▶ _DATA PROVIDED_
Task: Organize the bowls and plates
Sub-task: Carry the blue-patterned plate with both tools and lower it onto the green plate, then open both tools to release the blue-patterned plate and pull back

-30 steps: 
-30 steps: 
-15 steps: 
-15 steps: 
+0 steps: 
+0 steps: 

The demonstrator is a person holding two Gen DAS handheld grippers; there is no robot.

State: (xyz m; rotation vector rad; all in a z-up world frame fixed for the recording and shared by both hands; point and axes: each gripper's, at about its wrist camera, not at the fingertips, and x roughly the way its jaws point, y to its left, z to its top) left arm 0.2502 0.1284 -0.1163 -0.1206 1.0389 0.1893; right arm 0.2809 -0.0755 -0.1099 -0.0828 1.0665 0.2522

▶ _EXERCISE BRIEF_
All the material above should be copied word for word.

▶ _ANSWER TO THIS PROBLEM_
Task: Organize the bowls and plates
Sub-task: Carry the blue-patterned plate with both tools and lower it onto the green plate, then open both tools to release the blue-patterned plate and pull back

-30 steps: 
-30 steps: 
-15 steps: 
-15 steps: 
+0 steps: 
+0 steps: 

The demonstrator is a person holding two Gen DAS handheld grippers; there is no robot.

State: (xyz m; rotation vector rad; all in a z-up world frame fixed for the recording and shared by both hands; point and axes: each gripper's, at about its wrist camera, not at the fingertips, and x roughly the way its jaws point, y to its left, z to its top) left arm 0.2502 0.1284 -0.1163 -0.1206 1.0389 0.1893; right arm 0.2809 -0.0755 -0.1099 -0.0828 1.0665 0.2522

Nothing more is needed for this answer.